Redazione DottNet | 22/05/2009 16:55

Uno studio, svolto presso il “Department of Urology, Okayama University Graduate School of Medicine, Dentistry and Pharmaceutical Sciences”, ha posto la sua attenzione su una patologia, spesso asintomatica ma molto comune, quale l’ infezione genitale da Clamidia trachomatis.

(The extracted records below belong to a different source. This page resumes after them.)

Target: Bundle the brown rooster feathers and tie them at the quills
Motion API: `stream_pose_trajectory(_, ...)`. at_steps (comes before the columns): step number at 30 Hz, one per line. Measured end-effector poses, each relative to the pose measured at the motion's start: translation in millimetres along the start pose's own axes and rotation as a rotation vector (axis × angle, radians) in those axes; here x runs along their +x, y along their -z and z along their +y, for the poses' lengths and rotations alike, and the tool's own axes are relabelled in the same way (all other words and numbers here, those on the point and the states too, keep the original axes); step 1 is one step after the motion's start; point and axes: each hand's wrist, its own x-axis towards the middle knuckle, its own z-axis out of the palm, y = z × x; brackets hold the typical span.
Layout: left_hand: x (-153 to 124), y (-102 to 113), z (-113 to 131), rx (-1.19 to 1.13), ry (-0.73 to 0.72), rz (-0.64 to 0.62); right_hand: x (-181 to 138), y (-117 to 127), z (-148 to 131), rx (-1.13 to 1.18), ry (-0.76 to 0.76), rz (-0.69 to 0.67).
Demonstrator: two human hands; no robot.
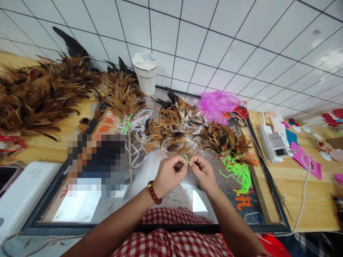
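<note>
A: Where does the green cord [185, 159] sit?

B: Centre of view, low over the glass sheet [214, 210]. A short loop of it stands up right between the two hands, at the fingertips.

A: Left hand [168, 175]?

B: Fingers [182, 167] curled tight, thumb pressed in. They pinch a small dark feather tuft [178, 166], with the cord rising just beside it. Red bead bracelet [154, 192] on that wrist.

A: Right hand [203, 173]?

B: Also closed to a fine pinch, fingertips meeting the left's. It grips the cord's other end. How much cord runs inside the pinch, cannot tell.

A: Any writing?

B: Orange characters under the glass near the right forearm [242, 201], cut off; more orange print by the tied bundle's stick [105, 125]. Neither reads clearly. One patch left of the hands is blurred out.

A: Surroundings?

B: A loose heap of green cords [237, 173] just right of the hands. Brown-and-black feather bundles [174, 125] behind the hands, and one tied bundle [124, 96] with a green knot to the left. Pink plastic bag [215, 105] and white lidded cup [146, 73] further back. Wooden bench [294, 185] beneath, and a white tiled wall behind.
</note>
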Motion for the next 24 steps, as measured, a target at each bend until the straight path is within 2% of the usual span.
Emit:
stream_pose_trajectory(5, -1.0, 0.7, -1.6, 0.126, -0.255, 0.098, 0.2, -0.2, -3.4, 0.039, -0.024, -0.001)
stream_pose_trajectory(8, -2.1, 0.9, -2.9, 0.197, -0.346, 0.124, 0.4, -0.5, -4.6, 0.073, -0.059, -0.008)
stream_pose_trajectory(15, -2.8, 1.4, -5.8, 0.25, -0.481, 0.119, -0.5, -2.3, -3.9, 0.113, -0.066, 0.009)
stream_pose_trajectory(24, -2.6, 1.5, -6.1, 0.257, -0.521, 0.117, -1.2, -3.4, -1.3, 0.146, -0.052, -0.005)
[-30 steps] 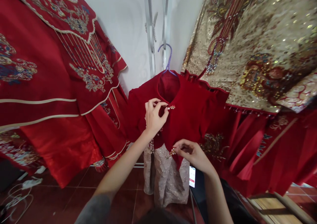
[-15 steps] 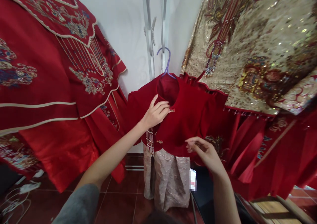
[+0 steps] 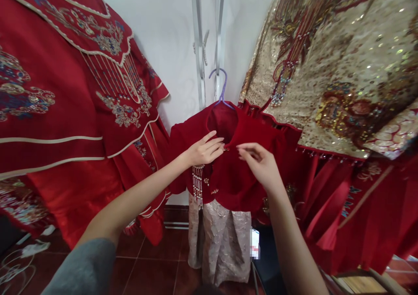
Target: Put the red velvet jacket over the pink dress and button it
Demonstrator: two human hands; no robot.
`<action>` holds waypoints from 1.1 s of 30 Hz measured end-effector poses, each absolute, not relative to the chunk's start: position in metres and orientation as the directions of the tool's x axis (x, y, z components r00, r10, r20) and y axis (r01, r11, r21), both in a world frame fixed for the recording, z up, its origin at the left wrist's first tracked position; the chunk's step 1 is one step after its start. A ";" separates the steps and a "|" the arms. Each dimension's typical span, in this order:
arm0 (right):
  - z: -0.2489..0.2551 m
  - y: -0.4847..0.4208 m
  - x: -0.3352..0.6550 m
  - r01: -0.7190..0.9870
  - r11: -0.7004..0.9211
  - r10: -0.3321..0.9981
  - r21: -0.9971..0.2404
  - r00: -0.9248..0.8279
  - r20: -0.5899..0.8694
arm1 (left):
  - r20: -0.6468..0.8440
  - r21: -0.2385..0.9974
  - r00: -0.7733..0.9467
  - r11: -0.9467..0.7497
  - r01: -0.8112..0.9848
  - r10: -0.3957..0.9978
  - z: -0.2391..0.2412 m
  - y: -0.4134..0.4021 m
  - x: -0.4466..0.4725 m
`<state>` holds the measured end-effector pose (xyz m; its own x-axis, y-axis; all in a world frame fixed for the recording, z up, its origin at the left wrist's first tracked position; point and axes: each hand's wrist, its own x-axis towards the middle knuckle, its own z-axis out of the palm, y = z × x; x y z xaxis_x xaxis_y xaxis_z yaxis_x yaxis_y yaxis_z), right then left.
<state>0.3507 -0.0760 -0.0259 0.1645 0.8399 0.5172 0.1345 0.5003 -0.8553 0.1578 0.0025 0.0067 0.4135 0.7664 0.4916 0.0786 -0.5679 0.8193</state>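
Note:
A short red velvet jacket hangs on a purple hanger in front of me. My left hand is closed on the jacket's front edge just under the collar, its fingertips beside a small ornate button. A beaded tassel dangles below that hand. Over the other front panel, to the right of the button, is my right hand, thumb and fingertips drawn together in a pinch; whether anything is between them is hidden. Lower on the jacket's front sits another metallic fastener. Beneath hangs a pale shiny skirt.
Red embroidered garments hang close on the left, and a gold sequinned garment on the right. Metal rack posts stand behind the hanger. White cables lie on the tiled floor at lower left.
My right hand has risen from near the jacket's lower hem to beside the top button. My left hand stays at the collar edge. The view has shifted slightly.

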 end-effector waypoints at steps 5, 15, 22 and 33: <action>0.007 -0.069 0.340 0.150 0.639 0.682 -0.754 0.342 0.646 | 0.412 0.849 0.480 -0.517 0.107 0.775 0.013 0.006 0.154; 0.006 -0.058 0.313 0.022 0.499 0.865 -0.866 0.044 0.500 | 0.820 -0.003 0.395 -0.687 0.727 0.415 0.001 -0.001 0.172; -0.012 -0.067 0.342 0.495 0.347 0.848 -0.797 0.197 0.492 | 0.831 0.037 0.204 -0.418 0.908 0.518 0.010 0.011 0.132; 0.010 -0.070 0.374 0.907 0.232 0.594 -0.351 0.153 0.790 | 0.781 -0.113 0.333 -0.405 0.907 0.528 0.031 0.014 0.090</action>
<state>0.3736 -0.0696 0.0098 0.1531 0.5940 0.7898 0.9073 0.2321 -0.3505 0.0904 0.0139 0.0307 0.3329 0.5279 0.7813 0.9072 -0.4053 -0.1126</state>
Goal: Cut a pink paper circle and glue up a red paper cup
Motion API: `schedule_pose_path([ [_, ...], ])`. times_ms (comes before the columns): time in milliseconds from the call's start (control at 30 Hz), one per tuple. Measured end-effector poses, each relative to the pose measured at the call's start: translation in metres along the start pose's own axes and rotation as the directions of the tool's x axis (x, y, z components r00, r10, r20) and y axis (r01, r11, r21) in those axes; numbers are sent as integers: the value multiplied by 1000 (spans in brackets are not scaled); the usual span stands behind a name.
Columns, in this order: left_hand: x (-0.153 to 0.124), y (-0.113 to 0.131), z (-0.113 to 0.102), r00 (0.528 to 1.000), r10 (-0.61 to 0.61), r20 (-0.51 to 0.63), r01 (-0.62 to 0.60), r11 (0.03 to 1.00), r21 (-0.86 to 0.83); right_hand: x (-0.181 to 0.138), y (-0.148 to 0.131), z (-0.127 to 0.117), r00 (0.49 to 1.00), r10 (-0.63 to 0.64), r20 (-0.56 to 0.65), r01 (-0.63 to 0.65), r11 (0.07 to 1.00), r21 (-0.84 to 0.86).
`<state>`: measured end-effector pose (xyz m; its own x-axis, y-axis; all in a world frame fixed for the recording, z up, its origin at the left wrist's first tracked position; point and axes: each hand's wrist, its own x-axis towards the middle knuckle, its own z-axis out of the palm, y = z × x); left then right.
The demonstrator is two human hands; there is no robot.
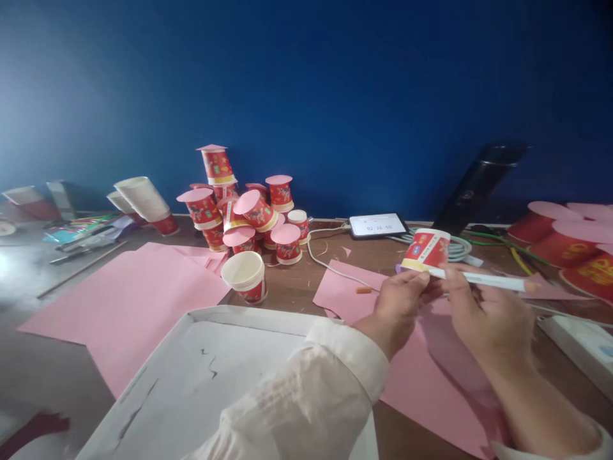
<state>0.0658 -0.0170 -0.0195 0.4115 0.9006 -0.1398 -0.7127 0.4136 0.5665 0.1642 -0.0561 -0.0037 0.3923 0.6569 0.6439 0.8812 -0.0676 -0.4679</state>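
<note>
Gripping red paper cup (428, 248) firmly in left hand (398, 305) by yellow-banded edge; pinching white pen-like stick (498, 281) in right hand (491, 316), one end near that edge. Noting pink paper (431, 364) beneath both, lit phone (378, 225) beyond left hand, heaped pink-topped cups (258, 214) farther left.

I've got the left hand (401, 301) on a red cup (428, 249) over there, right hand (488, 319) gripping a white stick (500, 281), pink paper (426, 377) below.

Light strongest left; glare on surface (19, 265). Blue wall (306, 96) darkens rightward. Right hand (495, 319) slightly blurred, black cylinder (472, 188) smeared; wide-angle stretch at edges.
</note>
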Motion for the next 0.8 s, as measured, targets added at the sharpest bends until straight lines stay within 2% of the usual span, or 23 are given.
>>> schedule_pose_path([
  [100,2,-2,-1,1000,-8,8,8,1000,28,1,-2,-1,999,-15,32,14,999,35],
  [300,2,-1,1,1000,3,-14,-2,1000,30,0,-1,-1,999,48,2,-48,999,12],
  [800,2,-1,1,1000,-20,14,20,998,57,3,2,2,999,43,-19,-43,999,-14],
])
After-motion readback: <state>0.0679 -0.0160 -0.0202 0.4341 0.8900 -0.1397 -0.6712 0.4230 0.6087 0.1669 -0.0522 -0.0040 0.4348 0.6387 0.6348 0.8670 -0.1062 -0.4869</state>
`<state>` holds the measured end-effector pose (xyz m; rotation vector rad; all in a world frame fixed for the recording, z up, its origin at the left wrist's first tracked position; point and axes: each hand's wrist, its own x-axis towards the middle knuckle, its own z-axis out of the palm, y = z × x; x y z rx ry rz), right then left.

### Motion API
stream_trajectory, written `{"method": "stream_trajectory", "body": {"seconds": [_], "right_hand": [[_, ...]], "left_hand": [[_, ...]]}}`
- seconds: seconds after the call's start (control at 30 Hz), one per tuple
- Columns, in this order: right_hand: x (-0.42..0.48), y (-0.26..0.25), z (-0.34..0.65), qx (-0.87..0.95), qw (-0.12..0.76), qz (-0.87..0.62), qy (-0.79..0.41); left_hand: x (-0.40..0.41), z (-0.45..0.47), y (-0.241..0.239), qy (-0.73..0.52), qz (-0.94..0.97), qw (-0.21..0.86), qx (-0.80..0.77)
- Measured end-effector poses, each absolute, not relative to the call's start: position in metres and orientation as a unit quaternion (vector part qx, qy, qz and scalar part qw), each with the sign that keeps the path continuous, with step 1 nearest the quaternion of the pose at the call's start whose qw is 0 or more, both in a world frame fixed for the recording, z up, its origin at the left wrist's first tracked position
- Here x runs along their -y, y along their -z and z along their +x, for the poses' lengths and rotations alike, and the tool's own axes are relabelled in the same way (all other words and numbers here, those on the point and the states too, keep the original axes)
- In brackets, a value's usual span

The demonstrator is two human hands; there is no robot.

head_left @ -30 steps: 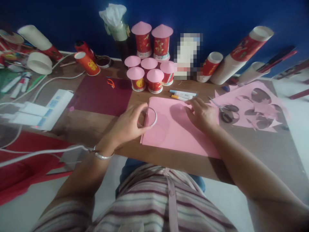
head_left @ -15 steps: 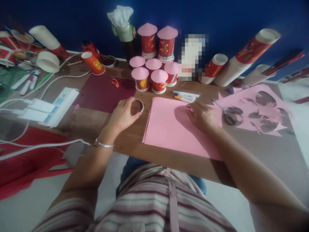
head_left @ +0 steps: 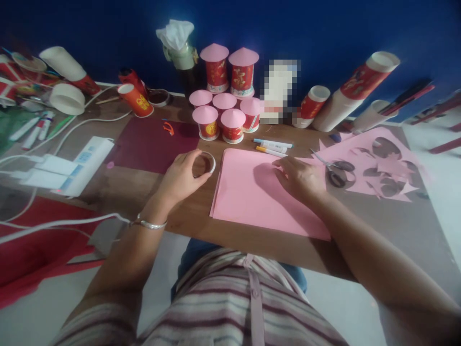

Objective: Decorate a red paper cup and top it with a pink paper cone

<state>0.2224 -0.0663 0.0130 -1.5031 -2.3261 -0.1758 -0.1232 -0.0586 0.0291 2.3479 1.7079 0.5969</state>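
White ring in left fingers, pink sheets, 2 markers, labels illegible

Left and back margins, blue wall behind.
White power strip, two white adapters plugged in, white cables looping about; red sheeting low at left. Near wall: pale green vase, crumpled white tissue at its mouth.

Pink paper sheets, white-rimmed ring, red patterned cups, pink cones, dark-blue wall, striped shirt
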Motion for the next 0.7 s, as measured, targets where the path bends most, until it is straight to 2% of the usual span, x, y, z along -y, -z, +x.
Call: {"method": "stream_trajectory", "body": {"seconds": [0.13, 0.33, 0.47, 0.57, 0.7], "right_hand": [[0.081, -0.024, 0.229, 0.847, 0.192, -0.494, 0.039], [0.12, -0.038, 0.242, 0.889, 0.131, -0.435, 0.049], [0.133, -0.043, 0.248, 0.898, 0.099, -0.423, 0.067], [0.134, -0.047, 0.25, 0.89, 0.056, -0.444, 0.088], [0.143, -0.06, 0.244, 0.888, -0.01, -0.455, 0.071]], "left_hand": [[0.06, -0.127, -0.037, -0.223, 0.772, 0.089, -0.588], [0.053, -0.141, -0.028, -0.138, 0.795, 0.029, -0.589], [0.06, -0.13, -0.031, -0.208, 0.825, 0.002, -0.525], [0.069, -0.108, -0.041, -0.221, 0.841, 0.026, -0.494], [0.073, -0.085, -0.049, -0.151, 0.858, 0.098, -0.48]]}}
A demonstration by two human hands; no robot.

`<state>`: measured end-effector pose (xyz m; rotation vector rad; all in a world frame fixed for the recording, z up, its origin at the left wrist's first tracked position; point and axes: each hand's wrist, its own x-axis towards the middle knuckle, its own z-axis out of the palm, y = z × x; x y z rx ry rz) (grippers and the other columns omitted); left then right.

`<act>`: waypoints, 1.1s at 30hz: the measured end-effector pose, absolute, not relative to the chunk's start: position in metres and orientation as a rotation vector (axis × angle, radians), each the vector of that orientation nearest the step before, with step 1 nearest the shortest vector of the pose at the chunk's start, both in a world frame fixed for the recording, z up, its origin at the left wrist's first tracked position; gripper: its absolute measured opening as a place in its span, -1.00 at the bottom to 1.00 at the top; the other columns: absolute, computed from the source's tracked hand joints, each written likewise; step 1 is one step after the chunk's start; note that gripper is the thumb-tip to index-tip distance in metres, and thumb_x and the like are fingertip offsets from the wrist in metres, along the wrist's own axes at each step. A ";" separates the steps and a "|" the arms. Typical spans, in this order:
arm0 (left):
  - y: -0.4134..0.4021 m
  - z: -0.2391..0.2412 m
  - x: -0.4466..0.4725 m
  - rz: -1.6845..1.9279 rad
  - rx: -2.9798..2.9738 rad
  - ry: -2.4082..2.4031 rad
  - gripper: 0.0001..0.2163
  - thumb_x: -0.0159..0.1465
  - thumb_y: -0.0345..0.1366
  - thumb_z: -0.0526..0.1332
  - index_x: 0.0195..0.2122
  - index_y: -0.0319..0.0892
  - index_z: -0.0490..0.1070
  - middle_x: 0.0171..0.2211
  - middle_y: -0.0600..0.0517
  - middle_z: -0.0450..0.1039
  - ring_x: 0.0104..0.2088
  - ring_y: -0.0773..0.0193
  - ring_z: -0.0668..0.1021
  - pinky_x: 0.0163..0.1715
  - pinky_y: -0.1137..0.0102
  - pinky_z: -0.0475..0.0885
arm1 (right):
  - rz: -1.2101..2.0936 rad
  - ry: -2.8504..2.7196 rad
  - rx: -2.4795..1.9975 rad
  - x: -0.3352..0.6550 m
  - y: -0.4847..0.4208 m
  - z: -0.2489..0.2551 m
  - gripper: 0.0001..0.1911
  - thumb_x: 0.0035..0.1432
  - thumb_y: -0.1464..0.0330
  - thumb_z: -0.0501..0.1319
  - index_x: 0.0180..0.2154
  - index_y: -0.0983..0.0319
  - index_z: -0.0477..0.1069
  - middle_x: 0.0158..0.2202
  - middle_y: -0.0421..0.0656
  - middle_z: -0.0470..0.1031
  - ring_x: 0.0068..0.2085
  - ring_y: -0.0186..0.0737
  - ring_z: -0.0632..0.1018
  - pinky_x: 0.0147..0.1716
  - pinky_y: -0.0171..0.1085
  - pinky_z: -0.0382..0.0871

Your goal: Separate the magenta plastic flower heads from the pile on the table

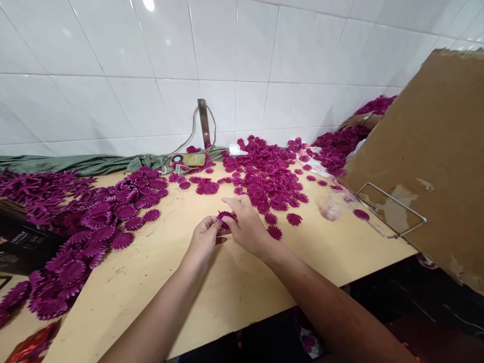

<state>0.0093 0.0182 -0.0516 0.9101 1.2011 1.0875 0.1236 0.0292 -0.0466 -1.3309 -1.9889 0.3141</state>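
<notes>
Both my hands meet over the middle of the table, around one small purple paper-like flower [227, 216] with a fringed edge. My left hand [206, 233] pinches it from the left between thumb and fingers. From the right, my right hand [246, 225] grips the same flower, its thumb on the near side and the index finger stretched out above. My fingers cover part of the flower. Just beyond my hands lies a heap of loose purple flowers [260, 174], with a few single ones [294, 219] close to my right hand.
A larger pile of layered purple flowers [102, 227] spreads along the left beside a black box [26, 242]. At right stand a clear plastic cup [331, 207], a wire stand [395, 209] and a big cardboard sheet [427, 161]. Behind it, another person's hand [353, 121] touches more flowers. A phone [191, 160] lies at the back.
</notes>
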 end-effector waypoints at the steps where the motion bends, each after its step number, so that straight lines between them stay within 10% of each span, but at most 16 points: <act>1: 0.018 -0.053 0.009 1.090 0.894 1.205 -0.79 -0.07 -0.18 0.24 -0.53 -0.18 0.25 -0.60 0.13 0.38 -0.58 0.41 0.42 -0.48 0.48 0.27 | 0.268 -2.066 -1.259 0.125 0.028 -0.046 -0.76 0.10 0.49 0.05 -0.18 0.28 0.37 -0.20 -0.04 0.31 -0.21 -0.23 0.34 -0.24 -0.29 0.24; 11: 0.016 -0.059 0.005 1.173 1.214 1.246 -0.80 0.00 -0.14 0.16 -0.54 -0.17 0.24 -0.66 0.16 0.28 -0.63 0.42 0.27 -0.57 0.48 0.16 | 0.234 -1.744 -1.577 0.131 0.063 -0.037 -0.77 0.15 0.51 -0.03 -0.37 0.24 0.38 -0.36 -0.12 0.40 -0.34 -0.25 0.39 -0.27 -0.26 0.27; 18: 0.010 -0.052 -0.008 1.140 1.082 1.265 -0.75 -0.07 -0.17 0.24 -0.40 -0.20 0.38 -0.56 0.09 0.39 -0.51 0.36 0.39 -0.52 0.48 0.21 | 0.320 -1.672 -1.610 0.166 0.069 -0.014 -0.67 0.06 0.51 0.12 -0.09 0.27 0.39 0.04 0.00 0.28 0.12 -0.06 0.24 0.12 -0.03 0.08; 23: 0.014 -0.056 -0.003 1.126 1.164 1.201 -0.80 -0.04 -0.16 0.23 -0.55 -0.19 0.35 -0.59 0.10 0.34 -0.54 0.38 0.34 -0.53 0.47 0.20 | 0.865 -1.841 -1.345 0.137 0.026 -0.022 -0.57 0.09 0.25 0.15 -0.01 0.30 0.32 -0.14 -0.02 0.42 -0.18 -0.20 0.46 -0.18 -0.15 0.38; 33: 0.020 -0.075 -0.005 1.120 1.149 1.204 -0.72 -0.01 -0.05 0.17 -0.60 -0.16 0.19 -0.69 0.18 0.14 -0.64 0.44 0.20 -0.60 0.47 0.11 | 0.992 -1.869 -1.336 0.116 0.020 -0.038 -0.79 -0.01 0.45 0.19 -0.25 0.24 0.34 -0.33 -0.17 0.45 -0.33 -0.31 0.46 -0.32 -0.26 0.35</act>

Quest’ infezione, come è ben noto, è trasmissibile sessualmente e risulta essere nociva per la salute pubblica. Infatti essa può causare uretriti, cervicite, faringiti, o epididimiti. Un’ indagine recente ha rivelato che le infezioni da Clamidia restano asintomatiche approssimativamente nel 50% degli uomini infetti, e nel 70% delle donne infette. Purtroppo queste infezioni aumentano notevolmente il rischio di infertilità nelle donne, incluso il fattore di sterilità tubarica e la gravidanza ectopica, per queste ragioni è necessaria una corretta individuazione del C. trachomatis e quindi il suo trattamento, per prevenire l’ infezione genitale. Con questo studio è stata esaminata attentamente oltre che la patologia, anche la diagnosi ed il trattamento che dovrebbero garantire la guarigione o comunque un miglioramento della patologia.